Away he went, and Maurice stood looking after him with complacent disdain.  ’There they go, Cedric and Rotherwood, equally well provided with brains!  What is the use of talking science to either?’

It was late when he reached the house, and his two sisters shortly came down to tea, with news that Adeline was asleep and Phyllis was going to bed.  The accident was again talked over.

‘Well,’ said Emily, ’I do not understand it, but I suppose papa will.’

’The telling papa is a bad part of the affair, with William and Eleanor there too,’ said Jane.

‘I do not mean to speak to Phyllis about it again,’ said Emily, ’it makes her cry so terribly.’

‘It will come out fast enough,’ sighed Maurice.  ‘Good-night.’

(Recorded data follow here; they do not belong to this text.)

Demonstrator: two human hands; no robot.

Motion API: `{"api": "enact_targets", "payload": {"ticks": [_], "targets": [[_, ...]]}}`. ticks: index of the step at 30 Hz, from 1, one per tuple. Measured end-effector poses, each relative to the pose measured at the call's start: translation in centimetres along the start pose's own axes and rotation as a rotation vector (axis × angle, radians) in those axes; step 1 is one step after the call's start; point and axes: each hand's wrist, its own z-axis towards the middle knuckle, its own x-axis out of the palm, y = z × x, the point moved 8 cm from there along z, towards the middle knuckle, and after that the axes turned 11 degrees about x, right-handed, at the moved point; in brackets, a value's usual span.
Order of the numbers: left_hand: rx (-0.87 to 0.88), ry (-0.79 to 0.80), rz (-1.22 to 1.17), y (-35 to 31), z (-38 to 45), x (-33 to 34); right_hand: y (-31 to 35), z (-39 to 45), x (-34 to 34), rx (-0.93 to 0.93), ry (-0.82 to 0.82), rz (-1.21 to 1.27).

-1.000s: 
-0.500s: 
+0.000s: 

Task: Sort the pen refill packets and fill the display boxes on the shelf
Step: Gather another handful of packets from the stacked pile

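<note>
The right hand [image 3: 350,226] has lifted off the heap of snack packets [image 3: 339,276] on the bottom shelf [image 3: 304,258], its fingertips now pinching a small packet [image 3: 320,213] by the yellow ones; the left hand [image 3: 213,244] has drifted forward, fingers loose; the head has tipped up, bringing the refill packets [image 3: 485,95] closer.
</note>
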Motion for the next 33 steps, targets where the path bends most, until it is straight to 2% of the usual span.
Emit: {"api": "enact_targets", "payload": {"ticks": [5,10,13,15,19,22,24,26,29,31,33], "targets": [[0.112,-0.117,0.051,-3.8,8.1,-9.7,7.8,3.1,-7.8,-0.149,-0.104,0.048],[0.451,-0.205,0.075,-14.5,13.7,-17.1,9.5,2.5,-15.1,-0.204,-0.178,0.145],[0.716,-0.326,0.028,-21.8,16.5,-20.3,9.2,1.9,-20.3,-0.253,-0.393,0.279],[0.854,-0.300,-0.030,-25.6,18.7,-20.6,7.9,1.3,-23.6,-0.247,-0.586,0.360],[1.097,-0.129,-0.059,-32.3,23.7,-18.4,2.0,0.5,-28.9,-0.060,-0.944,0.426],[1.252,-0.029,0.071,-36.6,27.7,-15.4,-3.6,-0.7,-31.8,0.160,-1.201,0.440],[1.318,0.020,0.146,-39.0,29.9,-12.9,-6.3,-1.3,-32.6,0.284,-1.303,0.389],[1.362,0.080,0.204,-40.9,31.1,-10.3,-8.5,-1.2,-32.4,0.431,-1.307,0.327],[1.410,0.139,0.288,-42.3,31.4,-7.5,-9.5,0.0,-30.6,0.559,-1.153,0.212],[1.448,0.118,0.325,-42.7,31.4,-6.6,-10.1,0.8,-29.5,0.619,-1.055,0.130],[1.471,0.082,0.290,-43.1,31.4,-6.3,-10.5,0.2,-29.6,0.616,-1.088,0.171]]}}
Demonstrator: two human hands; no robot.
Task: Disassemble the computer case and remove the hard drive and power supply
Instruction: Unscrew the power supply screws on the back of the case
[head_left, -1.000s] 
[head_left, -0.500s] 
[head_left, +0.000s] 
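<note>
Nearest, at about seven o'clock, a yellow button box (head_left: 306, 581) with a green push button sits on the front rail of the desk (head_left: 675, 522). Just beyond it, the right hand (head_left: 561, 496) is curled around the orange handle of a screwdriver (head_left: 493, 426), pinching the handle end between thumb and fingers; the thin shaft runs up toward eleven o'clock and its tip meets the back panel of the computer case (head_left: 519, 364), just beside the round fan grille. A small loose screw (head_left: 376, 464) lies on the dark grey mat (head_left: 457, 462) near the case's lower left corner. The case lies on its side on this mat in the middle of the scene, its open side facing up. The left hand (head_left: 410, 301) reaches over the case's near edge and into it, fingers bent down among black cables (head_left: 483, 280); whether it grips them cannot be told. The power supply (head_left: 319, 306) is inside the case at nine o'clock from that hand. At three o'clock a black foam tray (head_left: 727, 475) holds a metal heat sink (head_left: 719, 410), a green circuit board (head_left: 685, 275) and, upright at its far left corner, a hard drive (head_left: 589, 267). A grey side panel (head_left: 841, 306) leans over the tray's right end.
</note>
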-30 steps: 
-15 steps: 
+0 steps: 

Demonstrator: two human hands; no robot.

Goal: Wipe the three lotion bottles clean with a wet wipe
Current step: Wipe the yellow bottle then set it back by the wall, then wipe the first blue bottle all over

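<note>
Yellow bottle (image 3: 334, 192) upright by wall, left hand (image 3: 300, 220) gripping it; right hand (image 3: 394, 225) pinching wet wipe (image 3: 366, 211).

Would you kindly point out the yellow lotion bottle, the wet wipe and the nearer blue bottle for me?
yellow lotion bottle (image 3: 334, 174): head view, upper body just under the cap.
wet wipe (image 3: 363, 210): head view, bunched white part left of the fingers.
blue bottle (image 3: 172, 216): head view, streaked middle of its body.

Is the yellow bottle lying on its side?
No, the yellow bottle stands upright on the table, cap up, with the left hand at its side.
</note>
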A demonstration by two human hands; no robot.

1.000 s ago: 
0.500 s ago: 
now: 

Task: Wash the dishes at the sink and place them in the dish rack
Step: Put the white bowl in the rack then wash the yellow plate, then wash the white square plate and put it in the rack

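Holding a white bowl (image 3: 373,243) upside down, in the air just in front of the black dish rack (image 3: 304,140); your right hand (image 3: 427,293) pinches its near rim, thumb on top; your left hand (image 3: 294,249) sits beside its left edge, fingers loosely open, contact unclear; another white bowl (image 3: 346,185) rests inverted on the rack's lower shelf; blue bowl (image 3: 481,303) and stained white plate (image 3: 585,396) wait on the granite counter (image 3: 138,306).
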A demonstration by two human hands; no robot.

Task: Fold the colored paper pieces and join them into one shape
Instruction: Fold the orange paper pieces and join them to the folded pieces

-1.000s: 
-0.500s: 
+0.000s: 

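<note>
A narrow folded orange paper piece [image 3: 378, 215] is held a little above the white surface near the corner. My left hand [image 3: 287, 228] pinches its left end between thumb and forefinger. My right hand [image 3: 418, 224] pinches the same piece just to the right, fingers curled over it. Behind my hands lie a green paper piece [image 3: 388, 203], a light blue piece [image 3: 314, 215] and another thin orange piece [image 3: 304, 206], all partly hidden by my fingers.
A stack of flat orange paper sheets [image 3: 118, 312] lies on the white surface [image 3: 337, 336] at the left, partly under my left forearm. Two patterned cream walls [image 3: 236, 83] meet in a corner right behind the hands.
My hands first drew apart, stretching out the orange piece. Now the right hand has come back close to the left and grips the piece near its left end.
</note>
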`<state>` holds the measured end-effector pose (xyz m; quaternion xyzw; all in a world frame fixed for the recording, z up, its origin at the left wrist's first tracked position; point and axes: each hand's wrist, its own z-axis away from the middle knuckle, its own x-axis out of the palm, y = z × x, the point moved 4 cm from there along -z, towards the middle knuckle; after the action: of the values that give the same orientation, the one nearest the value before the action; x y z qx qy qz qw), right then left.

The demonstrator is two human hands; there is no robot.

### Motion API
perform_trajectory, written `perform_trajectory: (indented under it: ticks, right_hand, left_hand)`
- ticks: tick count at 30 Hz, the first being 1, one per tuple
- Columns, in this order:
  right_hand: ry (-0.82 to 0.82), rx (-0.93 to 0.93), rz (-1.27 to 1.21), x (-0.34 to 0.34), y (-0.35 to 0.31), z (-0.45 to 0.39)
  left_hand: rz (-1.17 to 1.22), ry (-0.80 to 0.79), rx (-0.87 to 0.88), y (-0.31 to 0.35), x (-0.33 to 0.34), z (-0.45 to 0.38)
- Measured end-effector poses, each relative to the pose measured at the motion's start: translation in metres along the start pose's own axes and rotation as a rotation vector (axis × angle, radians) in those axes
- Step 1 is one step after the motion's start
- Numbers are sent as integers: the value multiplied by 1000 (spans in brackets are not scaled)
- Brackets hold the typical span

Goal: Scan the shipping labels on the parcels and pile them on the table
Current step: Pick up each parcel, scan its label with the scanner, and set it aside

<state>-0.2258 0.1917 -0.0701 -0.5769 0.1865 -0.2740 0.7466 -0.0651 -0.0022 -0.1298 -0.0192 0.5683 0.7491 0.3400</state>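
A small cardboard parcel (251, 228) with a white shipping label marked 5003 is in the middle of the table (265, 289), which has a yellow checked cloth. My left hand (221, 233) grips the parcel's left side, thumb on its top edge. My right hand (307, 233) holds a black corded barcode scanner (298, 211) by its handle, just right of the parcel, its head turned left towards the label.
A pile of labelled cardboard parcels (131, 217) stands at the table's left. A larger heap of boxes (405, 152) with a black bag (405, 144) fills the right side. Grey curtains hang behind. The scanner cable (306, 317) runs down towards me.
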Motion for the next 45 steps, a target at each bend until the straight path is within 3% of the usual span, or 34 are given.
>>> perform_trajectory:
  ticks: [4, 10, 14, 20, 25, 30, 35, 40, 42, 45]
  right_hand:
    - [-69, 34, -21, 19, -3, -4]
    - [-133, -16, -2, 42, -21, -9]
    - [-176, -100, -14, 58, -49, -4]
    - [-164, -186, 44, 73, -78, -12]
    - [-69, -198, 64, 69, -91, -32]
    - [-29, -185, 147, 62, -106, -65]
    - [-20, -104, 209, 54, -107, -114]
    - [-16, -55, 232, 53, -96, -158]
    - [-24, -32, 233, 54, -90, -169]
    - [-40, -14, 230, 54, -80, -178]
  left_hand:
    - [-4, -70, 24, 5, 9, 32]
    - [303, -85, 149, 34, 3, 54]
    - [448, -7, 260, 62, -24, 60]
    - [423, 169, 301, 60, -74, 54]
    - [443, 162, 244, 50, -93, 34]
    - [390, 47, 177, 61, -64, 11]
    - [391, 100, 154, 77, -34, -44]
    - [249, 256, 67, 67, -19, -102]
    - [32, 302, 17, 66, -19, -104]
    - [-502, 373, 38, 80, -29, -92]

More than once in the course of the night did poor Phyllis wake and cry, and the next day was the most wretched she had ever spent; she was not allowed to stay in the nursery, and the schoolroom was uninhabitable, so she wandered listlessly about the garden, sometimes creeping down to the churchyard, where she looked up at the old tower, or pondered over the graves, and sometimes forgetting her troubles in converse with the dogs, in counting the rings in the inside of a foxglove flower, or in rescuing tadpoles stranded on the broad leaf of a water-lily.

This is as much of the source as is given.